Tuesday 1 July 2014

Ademoğlu

Sıradan bir otobüs durağı günü.
Sıradan bir yolcu.
Yolcu bir ademoğlu.
Yolcu bir baba-ademoğlu.
Diyelim ki içi çıtkırıldım, dışı hayhuy,
Diyelim ki içi delişmen, dışı tüysiklet.

Elindeki ücretsiz biniş kartını evirip çeviriyor durmadan,
Durakta, durmadan,
Çeviriyor durmadan.

Otobüsün gelmesine ramak kala,
Çorabından mendilini çıkarıp,
Terlemiş ensesine koyuyor,
Küçükken terli sırtına havlu koyan anacığını anımsıyor.

Durak kalabalık.
Baba-ademoğlu ayakta.
Gençler ellerinde sigara,
Beis görmeksizin oturuyor.

Derken bir uğultu bir telaş,
Geçip gidiyor seksen model otobüs.
Baba-ademoğlu sunturlu bir küfür savursa da,
Şoför duymaya kani mi?

Çil yavrusu gibi dağılıyor insanlar.
Belli ki başka bir yolunu bulacaklar.
Baba-ademoğlu hala durakta,
Elinde ücretsiz biniş kartı,
Evirip çeviriyor durmadan,
Durakta, durmadan,
Çeviriyor durmadan.
Bir sonraki otobüs yirmi dakika sonra.
Eskiden olsa yürürdü baba-ademoğlu.
Ama o meşum iş kazası olalı,
Sakat kaldı, biçare.
Emekli oldu malulen,
Nefes alıyor asgari ücrete tabii,
Ha bir de biniş kartı var-ücretsiz verilen.

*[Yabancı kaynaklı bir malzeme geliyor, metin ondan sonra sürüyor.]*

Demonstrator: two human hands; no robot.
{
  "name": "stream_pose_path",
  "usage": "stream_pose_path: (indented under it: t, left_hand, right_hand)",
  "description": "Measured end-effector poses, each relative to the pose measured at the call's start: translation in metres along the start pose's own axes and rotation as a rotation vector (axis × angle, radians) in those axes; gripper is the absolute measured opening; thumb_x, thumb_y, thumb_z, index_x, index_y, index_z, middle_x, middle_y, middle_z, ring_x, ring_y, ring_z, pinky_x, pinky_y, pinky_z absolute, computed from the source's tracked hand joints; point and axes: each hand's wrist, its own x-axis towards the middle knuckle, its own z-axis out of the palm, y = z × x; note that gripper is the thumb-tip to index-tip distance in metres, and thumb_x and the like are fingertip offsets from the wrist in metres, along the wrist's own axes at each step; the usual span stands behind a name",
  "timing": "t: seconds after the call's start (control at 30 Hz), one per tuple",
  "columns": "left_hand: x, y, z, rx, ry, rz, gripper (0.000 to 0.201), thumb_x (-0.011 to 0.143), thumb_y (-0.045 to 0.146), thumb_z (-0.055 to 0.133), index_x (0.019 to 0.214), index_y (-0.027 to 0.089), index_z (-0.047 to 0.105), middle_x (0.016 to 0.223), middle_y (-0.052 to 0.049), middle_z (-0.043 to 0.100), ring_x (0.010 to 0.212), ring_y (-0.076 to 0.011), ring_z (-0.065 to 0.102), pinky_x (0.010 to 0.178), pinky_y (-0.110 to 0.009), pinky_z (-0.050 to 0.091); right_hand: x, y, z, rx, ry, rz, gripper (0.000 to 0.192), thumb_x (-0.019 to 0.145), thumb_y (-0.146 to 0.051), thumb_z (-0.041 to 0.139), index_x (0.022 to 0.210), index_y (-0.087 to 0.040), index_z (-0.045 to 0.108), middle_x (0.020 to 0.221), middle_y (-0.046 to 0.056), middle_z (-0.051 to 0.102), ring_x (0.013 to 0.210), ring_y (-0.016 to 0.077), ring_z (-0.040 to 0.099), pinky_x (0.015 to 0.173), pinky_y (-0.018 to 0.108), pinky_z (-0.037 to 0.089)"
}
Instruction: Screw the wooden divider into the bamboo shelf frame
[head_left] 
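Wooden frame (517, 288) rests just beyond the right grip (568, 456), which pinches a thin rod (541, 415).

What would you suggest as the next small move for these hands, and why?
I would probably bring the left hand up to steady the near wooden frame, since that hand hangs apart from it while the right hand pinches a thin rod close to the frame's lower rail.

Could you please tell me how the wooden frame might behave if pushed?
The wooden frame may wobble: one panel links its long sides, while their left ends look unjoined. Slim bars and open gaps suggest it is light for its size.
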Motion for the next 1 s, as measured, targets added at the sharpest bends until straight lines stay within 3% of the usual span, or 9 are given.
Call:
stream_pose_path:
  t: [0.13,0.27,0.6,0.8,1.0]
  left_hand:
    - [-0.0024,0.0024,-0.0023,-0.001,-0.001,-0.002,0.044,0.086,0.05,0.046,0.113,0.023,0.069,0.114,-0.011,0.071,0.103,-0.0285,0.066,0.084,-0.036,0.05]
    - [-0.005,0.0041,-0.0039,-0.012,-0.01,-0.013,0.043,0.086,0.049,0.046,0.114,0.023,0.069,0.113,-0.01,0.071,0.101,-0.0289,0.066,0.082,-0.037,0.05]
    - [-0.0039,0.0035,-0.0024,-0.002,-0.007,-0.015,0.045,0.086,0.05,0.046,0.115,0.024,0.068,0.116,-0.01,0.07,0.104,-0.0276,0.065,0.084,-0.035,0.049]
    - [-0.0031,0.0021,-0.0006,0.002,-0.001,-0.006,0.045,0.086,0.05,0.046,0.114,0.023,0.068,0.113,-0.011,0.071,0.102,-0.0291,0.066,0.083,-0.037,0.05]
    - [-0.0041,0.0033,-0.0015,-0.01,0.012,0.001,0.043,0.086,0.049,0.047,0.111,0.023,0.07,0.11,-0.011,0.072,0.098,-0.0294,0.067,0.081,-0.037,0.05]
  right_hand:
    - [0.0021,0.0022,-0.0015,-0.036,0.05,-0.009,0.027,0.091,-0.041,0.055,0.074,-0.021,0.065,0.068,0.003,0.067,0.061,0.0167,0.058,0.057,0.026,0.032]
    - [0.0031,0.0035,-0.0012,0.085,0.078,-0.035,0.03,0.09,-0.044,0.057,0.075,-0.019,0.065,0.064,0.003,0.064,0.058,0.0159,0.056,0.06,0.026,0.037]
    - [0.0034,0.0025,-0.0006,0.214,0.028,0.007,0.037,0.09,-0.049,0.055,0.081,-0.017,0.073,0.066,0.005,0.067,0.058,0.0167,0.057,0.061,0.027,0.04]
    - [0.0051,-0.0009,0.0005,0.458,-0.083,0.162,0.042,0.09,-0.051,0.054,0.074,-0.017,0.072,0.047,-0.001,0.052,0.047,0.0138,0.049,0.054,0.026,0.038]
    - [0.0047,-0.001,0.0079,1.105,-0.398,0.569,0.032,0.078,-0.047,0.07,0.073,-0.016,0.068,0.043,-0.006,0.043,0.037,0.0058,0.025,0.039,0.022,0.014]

Baba-ademoğlu memnun halinden,
Basmasa da ayağı,yaşayıp gidiyor.
İçinde büyükçe bir minnet silsilesi,
Patronuna her daim dua ediyor.

2 comments:

Muzaffer Şen said...

Bunlar cidden güzel şiirler. Neden başka şekilde değerlenmiyorlar tarafından?

ozlemanadol said...

Olgunlaşmalarını bekliyorum.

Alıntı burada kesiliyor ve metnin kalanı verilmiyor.